| Crates.io | agrum |
| lib.rs | agrum |
| version | 0.2.2 |
| created_at | 2025-06-09 20:28:35.3126+00 |
| updated_at | 2025-06-09 20:28:35.3126+00 |
| description | This is an OMM database layer. |
| homepage | |
| repository | https://github.com/chanmix51/agrum |
| max_upload_size | |
| id | 1706373 |
| size | 88,331 |
Agrum is a crate designed to make the SQL code maintainable and testable while letting developpers to focus on the business value of the queries.
This library is still in early development stage, means it is not production ready.
The ideas behind Agrum are:
A SQL query (mostly SELECT) is a declarative chain of transformations. Projection is done by explicitely stating how output values are mapped. If the code allows to tune the SQL projection it maps how entities are hydrated from SQL queries.
let sql = #"
select
customer_id,
name,
age(datebirth) as age
from customer
where customer_id = *?"#;
let results = client.query(sql, &[customer_id])
The code above is fragile since a change either in the database or the application model would require all the queries to be modified.
let projection = get_projection();
let sql = #"select {projection} from customer where customer_id = *?"#;
The code above delegates the projection management to a get_projection function. It sets in a unique place the projection definition for all queries on the customer table.
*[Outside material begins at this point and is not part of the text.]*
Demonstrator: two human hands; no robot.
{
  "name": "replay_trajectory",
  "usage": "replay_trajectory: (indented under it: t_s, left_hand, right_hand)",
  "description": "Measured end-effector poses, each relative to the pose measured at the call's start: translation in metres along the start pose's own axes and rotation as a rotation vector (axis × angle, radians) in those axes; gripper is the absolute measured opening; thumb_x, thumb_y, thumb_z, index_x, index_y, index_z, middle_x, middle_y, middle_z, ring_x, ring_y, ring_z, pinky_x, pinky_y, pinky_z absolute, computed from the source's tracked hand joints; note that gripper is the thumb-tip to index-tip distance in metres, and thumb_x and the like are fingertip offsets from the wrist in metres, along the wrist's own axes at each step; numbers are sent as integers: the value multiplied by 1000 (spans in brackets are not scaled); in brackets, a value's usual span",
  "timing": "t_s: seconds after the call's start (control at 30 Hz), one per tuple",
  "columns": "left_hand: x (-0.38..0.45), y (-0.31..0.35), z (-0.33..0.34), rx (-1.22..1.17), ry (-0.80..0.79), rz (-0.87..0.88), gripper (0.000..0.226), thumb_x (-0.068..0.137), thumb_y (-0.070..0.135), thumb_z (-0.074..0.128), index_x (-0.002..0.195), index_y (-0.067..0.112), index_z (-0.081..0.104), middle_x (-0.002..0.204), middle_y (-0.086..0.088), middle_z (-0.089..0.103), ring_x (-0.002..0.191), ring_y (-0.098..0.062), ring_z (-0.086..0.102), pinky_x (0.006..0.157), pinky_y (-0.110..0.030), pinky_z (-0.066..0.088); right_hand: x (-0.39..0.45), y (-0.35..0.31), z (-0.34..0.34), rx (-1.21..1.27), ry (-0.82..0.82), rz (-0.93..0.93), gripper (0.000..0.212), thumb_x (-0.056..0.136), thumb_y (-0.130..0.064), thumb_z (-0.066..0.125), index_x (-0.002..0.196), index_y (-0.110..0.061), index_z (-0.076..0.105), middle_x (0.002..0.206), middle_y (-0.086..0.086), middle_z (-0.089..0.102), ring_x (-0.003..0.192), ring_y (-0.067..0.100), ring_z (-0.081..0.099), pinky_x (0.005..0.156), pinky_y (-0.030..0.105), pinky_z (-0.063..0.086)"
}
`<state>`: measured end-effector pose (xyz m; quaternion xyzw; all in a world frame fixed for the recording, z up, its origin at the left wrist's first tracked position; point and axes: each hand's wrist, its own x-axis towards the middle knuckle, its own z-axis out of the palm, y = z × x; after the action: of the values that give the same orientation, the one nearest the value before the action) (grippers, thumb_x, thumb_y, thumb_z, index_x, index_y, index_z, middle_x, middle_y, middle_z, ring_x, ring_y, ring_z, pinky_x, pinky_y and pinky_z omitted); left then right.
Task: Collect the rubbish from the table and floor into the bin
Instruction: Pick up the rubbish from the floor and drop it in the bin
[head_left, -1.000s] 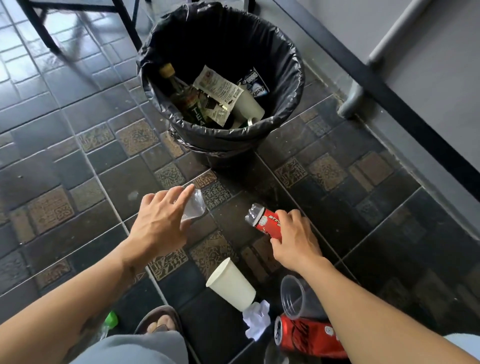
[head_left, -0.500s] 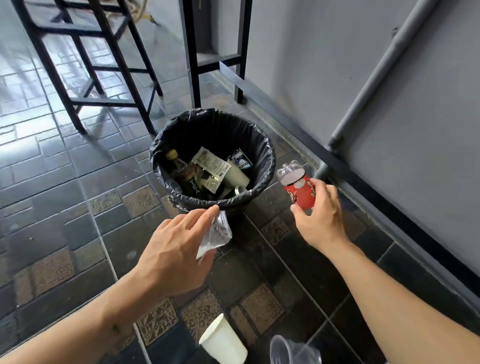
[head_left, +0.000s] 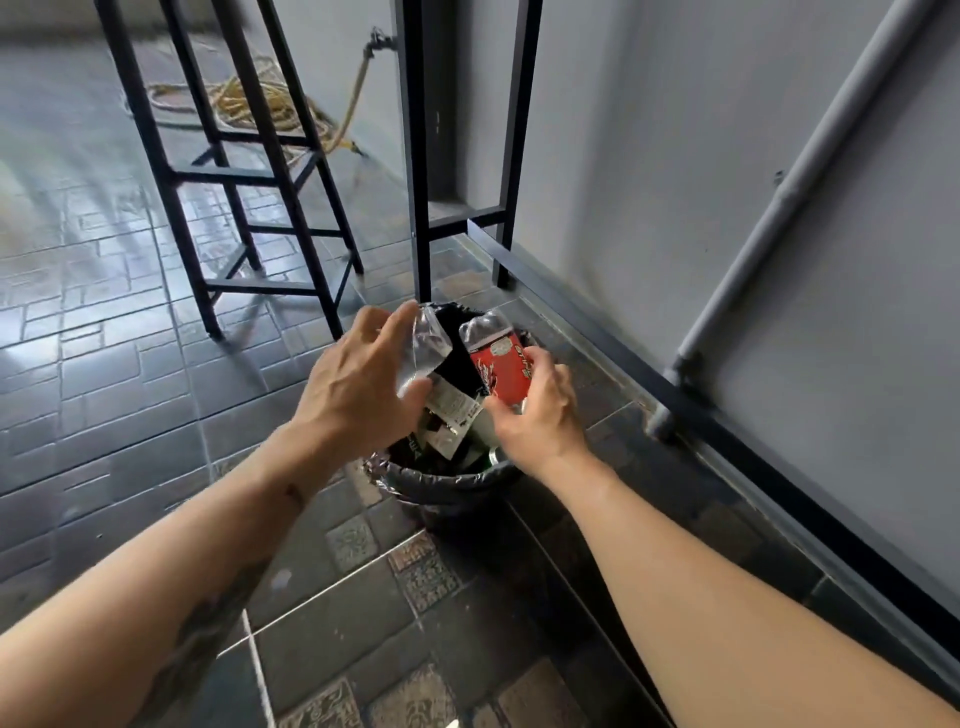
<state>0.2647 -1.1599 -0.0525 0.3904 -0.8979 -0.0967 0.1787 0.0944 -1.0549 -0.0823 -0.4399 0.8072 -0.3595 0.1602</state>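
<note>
A bin (head_left: 447, 480) lined with a black bag stands on the tiled floor near the wall, with paper wrappers and bottles inside. Both hands are held over its opening. My left hand (head_left: 358, 387) pinches a clear plastic bag (head_left: 426, 348) between thumb and fingers. My right hand (head_left: 540, 410) grips a plastic bottle with a red label (head_left: 496, 364), its clear bottom end pointing up and away. The hands and the two items hide most of the bin's inside.
A black metal stool frame (head_left: 249, 171) stands on the floor at the back left. Table legs (head_left: 421, 156) rise just behind the bin. A coiled yellow hose (head_left: 270, 104) lies farther back. A grey pipe (head_left: 779, 192) runs down the wall at the right.
Both hands have risen from the floor and moved over the bin, carrying the clear bag and the red-labelled bottle. The view has tilted up; the cups and can on the floor have left the frame.
</note>
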Motion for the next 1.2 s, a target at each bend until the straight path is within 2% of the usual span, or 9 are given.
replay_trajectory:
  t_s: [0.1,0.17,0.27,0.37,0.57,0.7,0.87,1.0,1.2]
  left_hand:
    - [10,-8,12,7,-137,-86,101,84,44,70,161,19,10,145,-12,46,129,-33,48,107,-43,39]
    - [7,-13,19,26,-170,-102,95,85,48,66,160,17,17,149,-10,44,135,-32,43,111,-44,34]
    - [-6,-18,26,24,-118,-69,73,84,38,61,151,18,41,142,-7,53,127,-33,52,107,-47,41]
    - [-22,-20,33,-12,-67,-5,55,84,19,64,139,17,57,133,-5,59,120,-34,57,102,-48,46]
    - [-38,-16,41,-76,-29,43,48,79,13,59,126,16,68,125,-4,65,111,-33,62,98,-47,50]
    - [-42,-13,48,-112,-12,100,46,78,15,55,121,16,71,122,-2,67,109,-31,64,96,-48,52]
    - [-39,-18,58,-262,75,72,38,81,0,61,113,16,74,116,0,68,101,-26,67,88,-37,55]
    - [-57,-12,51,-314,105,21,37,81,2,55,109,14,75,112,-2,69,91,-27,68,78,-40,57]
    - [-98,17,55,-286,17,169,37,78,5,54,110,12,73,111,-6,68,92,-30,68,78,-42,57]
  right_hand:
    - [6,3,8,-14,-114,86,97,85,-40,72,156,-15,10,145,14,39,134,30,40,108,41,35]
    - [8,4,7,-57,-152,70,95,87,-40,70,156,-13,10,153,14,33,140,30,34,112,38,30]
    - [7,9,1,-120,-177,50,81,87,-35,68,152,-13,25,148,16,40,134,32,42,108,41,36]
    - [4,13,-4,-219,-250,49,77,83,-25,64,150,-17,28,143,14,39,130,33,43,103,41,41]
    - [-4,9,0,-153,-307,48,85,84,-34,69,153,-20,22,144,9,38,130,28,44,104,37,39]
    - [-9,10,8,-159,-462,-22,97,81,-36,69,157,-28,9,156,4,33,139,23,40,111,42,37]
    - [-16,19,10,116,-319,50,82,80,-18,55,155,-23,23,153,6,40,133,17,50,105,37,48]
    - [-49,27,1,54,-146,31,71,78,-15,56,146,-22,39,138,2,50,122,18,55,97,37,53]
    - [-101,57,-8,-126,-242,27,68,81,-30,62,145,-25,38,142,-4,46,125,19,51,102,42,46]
It is testable. It makes SQL queries easier to write.
Most of the time the source of SQL query data are tables but it can also be views, functions, sub queries, fixed sets (VALUES). In a way, data source is always a SET of data, a table being a persistent SET. Since a query can be used as a data source (being a programmable set), it is possible to chain data transformations by chaining queries exactly the same way it is done in a SQL WITH statement. Agrum aims at leveraging this behavior to use SQL as a mapping layer between data collection (tables) and the Rust code.
As June 2025, Agrum is in early stage. The projection mechanism works but it still needs to be hardened on real world situations. The usability is still poor, it is very verbose as anything needs to be defined by hand, an annotation mechanism would ease a lot that part and is still to be done.
Agrum organizes the database code in 3 layers:
Determine what SQL query you want to issue using your favorite SQL client (not to say psql). Once you know exactly the SQL query you need, put it as a test for the SqlDefinition you will create. This SQL definition will be split in two responsibilities:
SELECT part) that is required to build the Rust structure that will hold the dataWHERE part) that can vary using the same SQL query to represent different data contextsThe same query can be used to hydrate several kinds of Rust structures. The same query for the same structure can be used with different set of conditions.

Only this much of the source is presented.